Когда доктора говорят: «сейчас пройдет», если кучер съездит в аптеку, возьмет на рубль и семь гривен порошков и пилюль в хорошенькой коробочке и если порошки эти принимать в отварной воде, непременно через два часа, не больше и не меньше, – то это и есть, приносимая медициной польза. И для ближних исполнять предписания докторов и заставлять больного исполнять эти предписания – важное занятие, утешение, ощущение оказываемой помощи.

Наверно, Лев Николаевич по-своему прав. Прав, когда размышляет о нравственном значении медицины. Когда видит это значение в том, что она сострадает, хлопочет, вселяет надежду, – но он опять увлекается, доказывая себе и нам, что значение ее только в этом.

Толстой – искусный врач для своих героев. Он все, до малейшей черточки, знает о каждом из них. Он поставил Наташе точный диагноз и назначил ей правильное лечение, увидев, что порошки и пилюли в красивых коробочках исцеления не приносят. «Не было никакой радости в жизни, а жизнь проходила», – определил он заболевание Наташи. После счастливого времени, когда всё перед ней было открыто и она была открыта для всех, – раскаяние, тоска, досада, что она сама погубила лучшие, счастливейшие годы.

Исцеление Наташе приносит молитва.
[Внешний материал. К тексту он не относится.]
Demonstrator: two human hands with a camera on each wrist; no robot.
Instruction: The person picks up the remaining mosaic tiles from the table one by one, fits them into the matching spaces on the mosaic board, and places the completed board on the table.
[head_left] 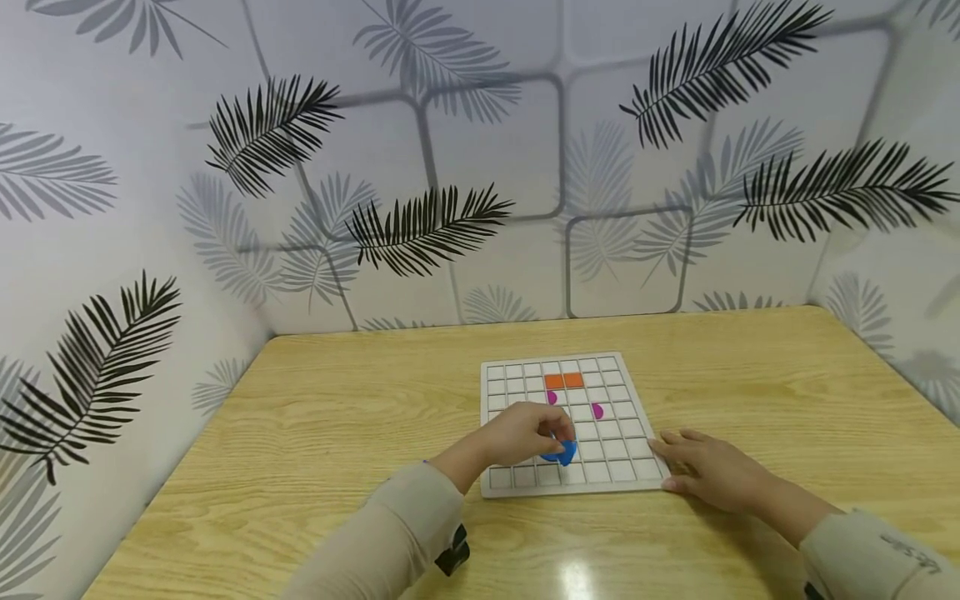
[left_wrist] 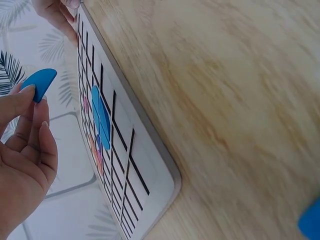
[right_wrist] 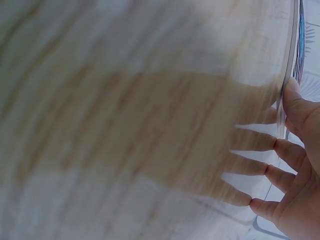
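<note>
My left hand (head_left: 527, 433) is over the front part of a white grid board (head_left: 513, 479). Between thumb and fingertips it pinches a blue half-round piece (left_wrist: 42, 82), raised above the squares in the left wrist view. On the board below lies more blue, a rounded shape (left_wrist: 101, 119) partly hidden by the hand in the head view. Two orange squares (head_left: 563, 381) sit side by side toward the back, with a magenta half-round (head_left: 552, 398) just in front and another magenta half-round (head_left: 597, 411) farther right. My right hand (head_left: 708, 468) rests at the board's right edge, fingers extended.
The board lies flat on a wood-grain table (head_left: 360, 392). Behind the table stands a wall (head_left: 510, 275) with a leaf pattern. A blue object (left_wrist: 311, 222), cut off by the frame, shows at the lower right of the left wrist view.
</note>
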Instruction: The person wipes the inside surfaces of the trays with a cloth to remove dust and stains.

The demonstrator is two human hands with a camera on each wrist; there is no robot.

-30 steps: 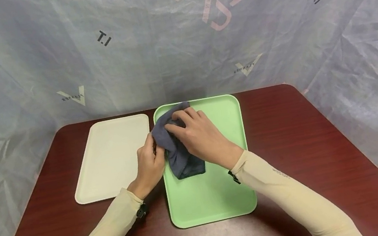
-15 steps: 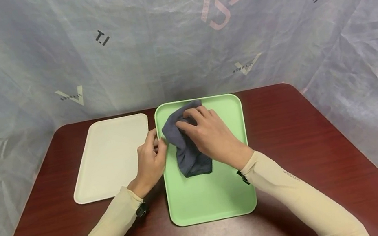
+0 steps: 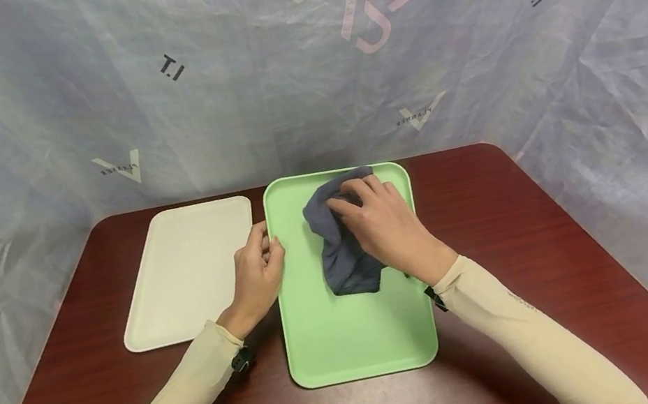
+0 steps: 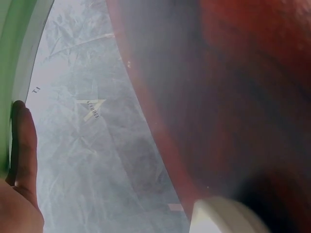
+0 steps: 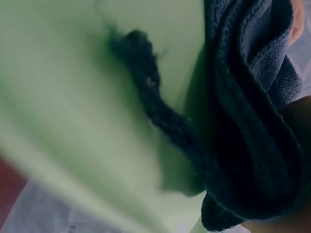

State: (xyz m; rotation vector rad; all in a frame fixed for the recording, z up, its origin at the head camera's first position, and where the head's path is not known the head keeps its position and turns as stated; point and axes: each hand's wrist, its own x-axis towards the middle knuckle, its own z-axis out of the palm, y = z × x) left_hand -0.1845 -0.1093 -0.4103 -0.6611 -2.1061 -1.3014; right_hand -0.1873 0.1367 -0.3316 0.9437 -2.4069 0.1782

Не просто участие в церковной службе, а обособление во время службы, уход в себя, внутренний разговор с собой, поиски нового пути. Ее раскаяние – не в слезах и отчаянии, а в «чувстве возможности исправления себя от своих пороков и возможности новой, чистой жизни и счастия». Молитва для нее – не повторение некоторых слов и действий, а сложная душевная работа, попытка понять себя, надежда, что, поняв, можно себя улучшить, значит, всю жизнь свою сделать лучше.

Толстой особенное внимание обращает и на внешние условия молитвы, исцелившей Наташу. Это не обычные церковные службы прямо на дому в богатом особняке Ростовых. Наташа всякий день поднимается теперь в три часа утра, надевает самое дурное свое платье, спешит, содрогаясь от свежести, по едва освещенным зарей улицам в темную, почти пустую церковь, становится на привычное место перед иконой Божией Матери. Она слышит и повторяет, понимая или не понимая их, слова молитв, и у нее является чувство, что она всецело отдается Богу, Который в эти минуты управляет ее душою. Это чувство и приносит ей спокойствие и уверенность в предстоящей жизни.

Глава завершается иронической сценой. Доктор, осмотрев Наташу и принимая деньги, очень доволен, что новое прописанное им лекарство, так хорошо действует…

Десять лет спустя. Кити
Перейти на страницу:

Похожие книги

Адмирал Советского Союза
Адмирал Советского Союза

Николай Герасимович Кузнецов – адмирал Флота Советского Союза, один из тех, кому мы обязаны победой в Великой Отечественной войне. В 1939 г., по личному указанию Сталина, 34-летний Кузнецов был назначен народным комиссаром ВМФ СССР. Во время войны он входил в Ставку Верховного Главнокомандования, оперативно и энергично руководил флотом. За свои выдающиеся заслуги Н.Г. Кузнецов получил высшее воинское звание на флоте и стал Героем Советского Союза.В своей книге Н.Г. Кузнецов рассказывает о своем боевом пути начиная от Гражданской войны в Испании до окончательного разгрома гитлеровской Германии и поражения милитаристской Японии. Оборона Ханко, Либавы, Таллина, Одессы, Севастополя, Москвы, Ленинграда, Сталинграда, крупнейшие операции флотов на Севере, Балтике и Черном море – все это есть в книге легендарного советского адмирала. Кроме того, он вспоминает о своих встречах с высшими государственными, партийными и военными руководителями СССР, рассказывает о методах и стиле работы И.В. Сталина, Г.К. Жукова и многих других известных деятелей своего времени.Воспоминания впервые выходят в полном виде, ранее они никогда не издавались под одной обложкой.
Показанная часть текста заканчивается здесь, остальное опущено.